Publisher: Inkshares

Fantasy games are a fairly natural extension of the whimsical imagination and play that brings us all so much fun in our childhood, reinforced by a structured ruleset that, as adults, we've come to understand provides the limitations that are upheld by nature and allows for some logical expectation of consequences to actions. These rulesets may allow for things we don't observe in our real lives, such as magic or manned spaceflight to other planets, but they still observe a known set of rules that allows them a sense of realism.

I've played a variety of fantasy games in my time, from Dungeon! to Dungeons and Dragons to a slew of fantasy games on the computer, but although I have friends who LARP (Live Action Role Play), I've never tried it myself. I have, however, sat down to lunch with those who do on a Monday, after they've just returned from Nexus (their LARP). Based on this observation and my experience with D&D games, Dave Barrett's It's All Fun and Games seems to be fairly on target... At least until things get real.

The premise is one that has been done before: people are engaged in some form of fantasy-based entertainment and then that fantasy comes to life. What happens to our heroes? How do they cope? What is their reaction to their new situation? Is it a dream come true... Or a living nightmare? Can they get back to the real world... and do they want to?

This "trope" is a fairly common one, from the Dungeons and Dragons cartoon, the Guardians of the Flame book series (Joel Rosenberg) or even TRON, in a way. One interesting aspect of Barrett's interpretation in It's All Fun and Games, however, is that as the players find themselves inside the game, they not only gain the skills and backgrounds of their characters, but the memories of their characters' adventurous lives, as well. While this provides a much needed advantage in this new realm, they will have to work hard to avoid losing their real identities... and, perhaps, to keep track of which identity is their real identity.

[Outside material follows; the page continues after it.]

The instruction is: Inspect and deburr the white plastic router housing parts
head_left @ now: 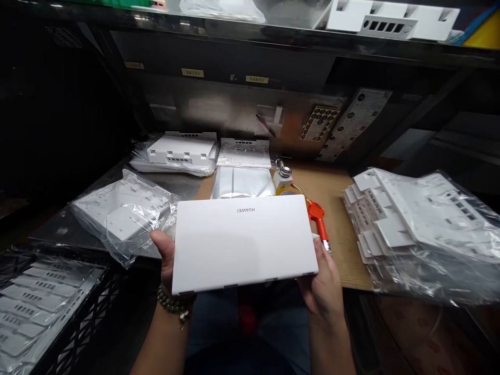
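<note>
Far left, below left hand: row of bagged parts (37, 297). Nearer, just beyond left hand: loose bag (125, 208) with white part inside; further out, more parts (179, 151) on film. Left hand (167, 255): partly open, cupped at left end of cover (246, 245), thumb raised beside the edge; finger placement underneath hidden, cannot tell. Between both hands: cover, broad face up, logo (246, 210) upside down in view, dark notches along near edge, left end slightly lower in view. Beyond it: silver bag (244, 182), then bottle (283, 179) partly behind far edge. Right hand (324, 281): partly closed around right end of cover, thumb at the edge, fingers curled below; exact contact hidden. Just beyond right hand: red tool (318, 219), close to far right corner of cover. Well right of right hand: bagged stack (422, 224), on and over edge of board (336, 187). For a good hold: support both ends evenly, low on the sides, with light pressure to avoid bowing the shell. Best to leave the glossy face untouched, fingertips off the logo. Tilt slowly under the light to read scuffs or dust, then check notches. Watch right corner against red tool; easy scratch. Mind loose film near left thumb; could snag.
</note>
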`<state>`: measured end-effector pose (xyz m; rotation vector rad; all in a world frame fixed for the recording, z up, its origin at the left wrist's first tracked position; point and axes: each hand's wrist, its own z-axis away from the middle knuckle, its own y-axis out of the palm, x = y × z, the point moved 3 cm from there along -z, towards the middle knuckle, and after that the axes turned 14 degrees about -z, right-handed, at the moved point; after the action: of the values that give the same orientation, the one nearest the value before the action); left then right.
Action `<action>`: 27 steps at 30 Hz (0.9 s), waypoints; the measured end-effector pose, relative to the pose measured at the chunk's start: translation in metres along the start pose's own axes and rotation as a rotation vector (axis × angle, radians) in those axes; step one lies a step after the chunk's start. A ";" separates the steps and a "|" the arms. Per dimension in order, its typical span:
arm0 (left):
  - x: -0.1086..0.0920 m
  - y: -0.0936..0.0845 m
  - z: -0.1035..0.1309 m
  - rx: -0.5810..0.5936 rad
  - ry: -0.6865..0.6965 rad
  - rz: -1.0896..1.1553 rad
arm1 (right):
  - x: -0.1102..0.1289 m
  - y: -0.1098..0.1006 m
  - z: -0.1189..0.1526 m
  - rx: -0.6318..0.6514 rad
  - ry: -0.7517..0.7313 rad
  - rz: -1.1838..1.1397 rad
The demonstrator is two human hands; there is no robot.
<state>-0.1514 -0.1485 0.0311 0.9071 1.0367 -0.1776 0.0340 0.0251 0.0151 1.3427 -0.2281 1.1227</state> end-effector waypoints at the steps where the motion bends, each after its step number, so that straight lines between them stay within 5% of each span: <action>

TJ Keller, a geek, is best friends with Allison Duggan, who isn't. For years, TJ has been trying to get Allison to come to LARP for a weekend, but it took the stars aligning to convince her. Then, one weekend, with her parents out of town, a forecast of beautiful weather all weekend, and the news that Simon Williams, the high school football star who she (and all of the other girls at the school) harbored a crush on, was going to be in attendance, as well... well, it seemed like a good time to try it out. Never having played before, she takes on the role of the party's healer and gets a one-line backstory and she's ready to try it out.

The rest of the party: Jimmy, playing a warrior, Chuckles, as their thief, Stu, a talented archer and ranger and Simon, playing an orc, meet TJ and Allie at the registration area.

When they begin their adventure, things seem fairly normal for a couple of encounters, but when they decide to stray from the path to get the element of surprise, they find themselves in a different realm, where the story, the magic, and the weapons are real. They have no explanation, no idea how or if they can get back to their own realities... only the vague argument that, in the absence of any other direction, they should probably push forward on their quest, because it might lead to their return... if anything would.

I enjoyed reading It's All Fun and Games. It begins an exciting fantasy tale, but the characters are all the more relatable, since most are fellow nerds. Further, as one would expect, the party members reference popular nerd literature, such as Lord of the Rings and Hitchhiker's Guide, in inside jokes that feel inclusive to the reader (assuming the reader is, in fact, familiar with those). At two hundred pages, it's an easy read, but it doesn't resolve the story, wrapping up at a great place to start another book. Another book which, personally, I'm anxious to pick up.

Whether you're a seasoned LARPer or a D&D player, if you've ever considered what it might be like if your fantasy became your reality, I highly recommend reading Dave Barrett's It's All Fun and Games.